The thymus gland works to prevent miscarriage, diabetes in pregnant women

An international research team led by the University of British Columbia (UBC) has for the first time discovered the importance of a small gland retracted behind the sternum that works to prevent abortion and diabetes in pregnant women.

The organ in question is the thymus, identified in a study published today in the journal Nature because it plays a significant role in metabolic control and immunity in pregnancy.

As the immune system adapts to the mother and fetus, it has confused researchers for decades. The study – conducted by an international research team, including others. Josef Penninger from UBC – reveals the answer. The researchers found that female sex hormones point to important changes in the thymus, the central organ of the immune system, to produce specialized cells called Tregs to address the physiological changes that occur in pregnancy.

The researchers also identified RANK, a receptor expressed in a part of the thymus called the epithelium, as a key molecule behind this mechanism.

We knew that RANK was expressed in the thymus, but its role in pregnancy was not known. “

Dr Josef Penninger, Senior Study Author and Professor, Department of Medical Genetics and Director of the Institute of Life Sciences, University of British Columbia

To have a better understanding, the authors studied mice in which RANK was deleted from the thymus.

“The absence of RANK prevented the production of Tregs in the thymus during pregnancy. This resulted in a decrease in the number of Tregs in the placenta, which led to increased abortion rates,” says the lead author of the study, Dr. Magdalena Paolino, assistant professor in the medical department at the Carolingian Institute.

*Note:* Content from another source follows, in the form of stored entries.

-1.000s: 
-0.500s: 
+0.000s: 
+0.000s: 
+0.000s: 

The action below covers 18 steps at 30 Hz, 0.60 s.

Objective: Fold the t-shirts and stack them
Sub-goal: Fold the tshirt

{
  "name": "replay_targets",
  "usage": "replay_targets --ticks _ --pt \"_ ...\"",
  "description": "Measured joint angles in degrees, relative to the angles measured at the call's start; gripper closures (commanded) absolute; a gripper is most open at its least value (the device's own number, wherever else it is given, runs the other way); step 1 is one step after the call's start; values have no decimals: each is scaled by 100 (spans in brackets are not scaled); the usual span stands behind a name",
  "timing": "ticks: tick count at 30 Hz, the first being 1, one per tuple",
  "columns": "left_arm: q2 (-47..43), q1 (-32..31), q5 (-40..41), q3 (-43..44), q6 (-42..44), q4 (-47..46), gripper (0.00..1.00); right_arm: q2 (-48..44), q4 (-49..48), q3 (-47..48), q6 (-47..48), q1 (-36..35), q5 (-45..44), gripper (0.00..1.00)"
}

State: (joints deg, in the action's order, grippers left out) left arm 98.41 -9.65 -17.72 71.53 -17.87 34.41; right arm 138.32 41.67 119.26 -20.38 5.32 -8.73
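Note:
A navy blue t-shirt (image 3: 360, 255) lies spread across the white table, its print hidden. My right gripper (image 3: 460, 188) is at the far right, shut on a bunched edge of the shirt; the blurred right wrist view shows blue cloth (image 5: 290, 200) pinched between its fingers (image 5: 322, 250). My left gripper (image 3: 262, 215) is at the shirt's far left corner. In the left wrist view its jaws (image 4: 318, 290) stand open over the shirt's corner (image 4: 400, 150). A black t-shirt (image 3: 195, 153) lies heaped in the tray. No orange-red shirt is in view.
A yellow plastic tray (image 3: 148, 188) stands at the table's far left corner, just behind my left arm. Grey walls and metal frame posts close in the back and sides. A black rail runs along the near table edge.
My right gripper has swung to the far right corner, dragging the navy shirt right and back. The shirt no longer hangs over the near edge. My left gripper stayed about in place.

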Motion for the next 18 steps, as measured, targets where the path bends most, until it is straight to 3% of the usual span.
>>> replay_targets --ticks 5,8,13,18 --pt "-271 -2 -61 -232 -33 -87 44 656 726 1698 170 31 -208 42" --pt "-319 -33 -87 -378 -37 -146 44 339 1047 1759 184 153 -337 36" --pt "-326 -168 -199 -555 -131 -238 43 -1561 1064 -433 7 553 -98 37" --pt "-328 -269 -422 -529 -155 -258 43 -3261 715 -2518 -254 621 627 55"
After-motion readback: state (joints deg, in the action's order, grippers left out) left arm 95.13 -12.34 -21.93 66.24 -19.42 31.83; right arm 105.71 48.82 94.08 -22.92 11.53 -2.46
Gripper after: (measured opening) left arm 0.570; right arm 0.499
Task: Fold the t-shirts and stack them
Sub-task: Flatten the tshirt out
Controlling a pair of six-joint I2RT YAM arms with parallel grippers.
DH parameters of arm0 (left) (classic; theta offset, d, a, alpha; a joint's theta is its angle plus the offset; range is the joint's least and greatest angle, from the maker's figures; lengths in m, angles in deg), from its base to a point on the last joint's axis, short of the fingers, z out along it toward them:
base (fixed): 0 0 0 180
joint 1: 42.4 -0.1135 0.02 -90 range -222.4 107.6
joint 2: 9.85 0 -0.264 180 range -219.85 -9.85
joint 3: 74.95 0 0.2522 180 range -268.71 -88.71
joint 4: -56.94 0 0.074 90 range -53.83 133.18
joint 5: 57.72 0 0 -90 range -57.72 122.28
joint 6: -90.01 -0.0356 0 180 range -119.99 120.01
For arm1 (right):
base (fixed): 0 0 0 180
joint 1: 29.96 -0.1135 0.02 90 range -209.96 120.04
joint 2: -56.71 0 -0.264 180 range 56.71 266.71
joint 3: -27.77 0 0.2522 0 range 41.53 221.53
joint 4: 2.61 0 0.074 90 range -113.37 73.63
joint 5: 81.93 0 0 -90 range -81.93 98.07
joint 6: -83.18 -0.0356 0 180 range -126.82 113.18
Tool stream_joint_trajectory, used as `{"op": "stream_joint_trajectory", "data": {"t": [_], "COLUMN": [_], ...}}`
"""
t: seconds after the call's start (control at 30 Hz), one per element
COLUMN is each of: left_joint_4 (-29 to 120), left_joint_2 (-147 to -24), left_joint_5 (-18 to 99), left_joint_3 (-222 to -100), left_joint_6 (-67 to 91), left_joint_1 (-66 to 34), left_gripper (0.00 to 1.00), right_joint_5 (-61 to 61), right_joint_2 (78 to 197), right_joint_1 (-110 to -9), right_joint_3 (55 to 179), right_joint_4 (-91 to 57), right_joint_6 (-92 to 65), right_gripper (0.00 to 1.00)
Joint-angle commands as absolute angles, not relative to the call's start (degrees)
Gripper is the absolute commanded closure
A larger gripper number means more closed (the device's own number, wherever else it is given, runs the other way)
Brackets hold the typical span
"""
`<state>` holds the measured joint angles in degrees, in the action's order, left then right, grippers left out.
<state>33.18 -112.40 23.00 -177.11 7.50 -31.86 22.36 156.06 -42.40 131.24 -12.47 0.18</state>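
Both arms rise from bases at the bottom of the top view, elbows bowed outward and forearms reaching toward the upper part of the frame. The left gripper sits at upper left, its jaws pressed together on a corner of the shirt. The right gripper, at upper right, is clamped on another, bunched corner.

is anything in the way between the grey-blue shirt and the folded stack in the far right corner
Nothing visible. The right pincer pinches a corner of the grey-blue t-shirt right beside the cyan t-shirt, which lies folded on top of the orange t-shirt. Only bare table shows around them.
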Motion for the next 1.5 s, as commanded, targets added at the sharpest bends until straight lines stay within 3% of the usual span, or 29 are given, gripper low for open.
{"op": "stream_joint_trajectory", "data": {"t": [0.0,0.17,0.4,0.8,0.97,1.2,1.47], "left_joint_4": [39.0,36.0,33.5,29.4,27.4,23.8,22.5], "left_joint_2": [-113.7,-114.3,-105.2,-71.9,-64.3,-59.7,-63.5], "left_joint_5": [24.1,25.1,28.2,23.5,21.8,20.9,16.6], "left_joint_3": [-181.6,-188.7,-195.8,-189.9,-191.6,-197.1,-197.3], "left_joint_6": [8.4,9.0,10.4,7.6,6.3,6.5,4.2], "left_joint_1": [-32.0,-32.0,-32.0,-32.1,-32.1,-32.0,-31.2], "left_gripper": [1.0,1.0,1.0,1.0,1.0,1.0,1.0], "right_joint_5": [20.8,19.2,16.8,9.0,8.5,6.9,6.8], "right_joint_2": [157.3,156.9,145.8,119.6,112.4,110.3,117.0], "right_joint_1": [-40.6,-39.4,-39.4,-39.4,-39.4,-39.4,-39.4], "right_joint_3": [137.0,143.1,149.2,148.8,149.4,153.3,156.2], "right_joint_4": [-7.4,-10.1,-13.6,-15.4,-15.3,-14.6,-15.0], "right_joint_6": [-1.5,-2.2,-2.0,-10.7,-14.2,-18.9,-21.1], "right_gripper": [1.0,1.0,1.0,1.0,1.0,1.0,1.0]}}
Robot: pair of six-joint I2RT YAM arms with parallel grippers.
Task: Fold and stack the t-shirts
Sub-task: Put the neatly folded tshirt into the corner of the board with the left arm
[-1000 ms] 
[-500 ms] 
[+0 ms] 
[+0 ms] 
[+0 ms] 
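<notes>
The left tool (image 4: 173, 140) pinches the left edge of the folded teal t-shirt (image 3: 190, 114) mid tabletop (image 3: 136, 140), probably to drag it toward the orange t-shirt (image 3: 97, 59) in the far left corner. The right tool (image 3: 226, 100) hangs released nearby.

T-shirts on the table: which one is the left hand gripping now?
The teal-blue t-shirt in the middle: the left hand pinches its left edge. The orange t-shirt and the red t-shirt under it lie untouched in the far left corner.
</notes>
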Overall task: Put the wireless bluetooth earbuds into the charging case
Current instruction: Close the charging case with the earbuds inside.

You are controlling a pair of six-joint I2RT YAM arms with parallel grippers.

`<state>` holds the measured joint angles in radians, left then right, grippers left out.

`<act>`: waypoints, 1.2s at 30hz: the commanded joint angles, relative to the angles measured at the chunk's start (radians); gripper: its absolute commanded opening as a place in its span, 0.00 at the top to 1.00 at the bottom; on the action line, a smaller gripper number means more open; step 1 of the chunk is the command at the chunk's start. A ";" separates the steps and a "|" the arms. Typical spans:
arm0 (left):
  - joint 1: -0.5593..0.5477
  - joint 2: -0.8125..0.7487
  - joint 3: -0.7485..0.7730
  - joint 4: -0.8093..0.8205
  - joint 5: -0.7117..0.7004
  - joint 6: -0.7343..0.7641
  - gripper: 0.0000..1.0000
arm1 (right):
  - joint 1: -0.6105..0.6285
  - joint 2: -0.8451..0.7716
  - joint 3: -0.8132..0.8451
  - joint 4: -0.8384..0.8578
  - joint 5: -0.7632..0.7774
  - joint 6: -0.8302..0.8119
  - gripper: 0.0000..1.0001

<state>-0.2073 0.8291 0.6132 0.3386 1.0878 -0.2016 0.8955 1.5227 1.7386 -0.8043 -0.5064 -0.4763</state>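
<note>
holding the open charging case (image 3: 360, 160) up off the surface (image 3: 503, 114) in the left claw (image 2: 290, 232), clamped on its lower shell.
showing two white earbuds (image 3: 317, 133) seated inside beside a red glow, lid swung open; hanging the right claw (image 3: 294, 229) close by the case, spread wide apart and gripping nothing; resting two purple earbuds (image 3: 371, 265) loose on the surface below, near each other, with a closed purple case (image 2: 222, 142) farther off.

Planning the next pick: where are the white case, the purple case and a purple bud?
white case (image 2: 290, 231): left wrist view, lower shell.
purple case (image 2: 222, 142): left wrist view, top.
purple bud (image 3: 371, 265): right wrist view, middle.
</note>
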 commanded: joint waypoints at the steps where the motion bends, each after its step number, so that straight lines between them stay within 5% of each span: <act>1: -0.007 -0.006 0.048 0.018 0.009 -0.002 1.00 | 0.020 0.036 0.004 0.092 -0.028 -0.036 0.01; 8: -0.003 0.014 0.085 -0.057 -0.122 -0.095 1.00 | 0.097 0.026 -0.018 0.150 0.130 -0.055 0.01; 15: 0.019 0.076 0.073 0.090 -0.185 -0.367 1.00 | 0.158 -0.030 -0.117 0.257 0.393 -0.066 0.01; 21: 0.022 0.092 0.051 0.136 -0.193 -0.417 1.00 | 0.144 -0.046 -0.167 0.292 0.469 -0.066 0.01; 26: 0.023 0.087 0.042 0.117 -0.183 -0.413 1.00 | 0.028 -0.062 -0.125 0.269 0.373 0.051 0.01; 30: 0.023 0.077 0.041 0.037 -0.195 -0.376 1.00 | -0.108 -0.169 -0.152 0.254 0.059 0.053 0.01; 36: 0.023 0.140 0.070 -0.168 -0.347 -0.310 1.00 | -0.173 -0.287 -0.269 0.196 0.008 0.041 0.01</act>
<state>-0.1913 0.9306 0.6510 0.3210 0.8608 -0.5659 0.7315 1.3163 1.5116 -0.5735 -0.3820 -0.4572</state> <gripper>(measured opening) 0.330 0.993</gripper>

The findings also offer a new molecular insight into the development of diabetes during pregnancy, known as gestational diabetes, a disease that affects approximately 15 percent of pregnant women worldwide and about which scientists still know little.

In a healthy pregnancy, researchers found that Tregs migrated into the mother’s adipose tissue to prevent inflammation and help control glucose levels in the body. Pregnant mice without RANK had high blood glucose and insulin levels and many other indicators of gestational diabetes, including younger than average ones.

“Similar to the babies of women with diabetes in pregnancy, newborn pups were much heavier than average,” says Dr. Paolino.

The lack of Tregs during pregnancy has also resulted in long-lasting, transgenerational effects on offspring. The cubs were prone to diabetes and overweight throughout their lives. Giving mice to Trem performed with RANK-deficient thymus mice was isolated from a normal pregnancy, reversed all of their health issues, including abortion and maternal glucose levels, and also normalized the body weight of the pups.

The researchers also analyzed women with diabetes in pregnancy, finding a reduced number of Tregs in their placenta, similar to a study in mice.

“The discovery of this new mechanism underlying gestational diabetes potentially offers new therapeutic goals for the mother and fetus in the future,” says co-author Dr. Aleksandra Kautzky-Willer, clinician-researcher based at the Medical University of Vienna.

“The thymus changes en masse during pregnancy and how such a pre-fusion of all tissue contributes to a healthy pregnancy is one of the remaining mysteries of immunology,” adds Dr. Penninger. “Our many years of work have not only solved this riddle – pregnancy hormones reshape the thymus via RANK – but have discovered a new paradigm for its function: the thymus not only changes the mother’s immune system, but also does not reject the fetus, but the thymus also controls the mother’s metabolic health. .

“This research changes our view of the thymus as an active and dynamic organ needed to protect pregnancy,” says Dr. Penninger.


University of British Columbia

Journal reference:

Paolino, M., and others. (2020) RANK links regulatory thymus T cells with fetal loss and gestational diabetes in pregnancy. Nature.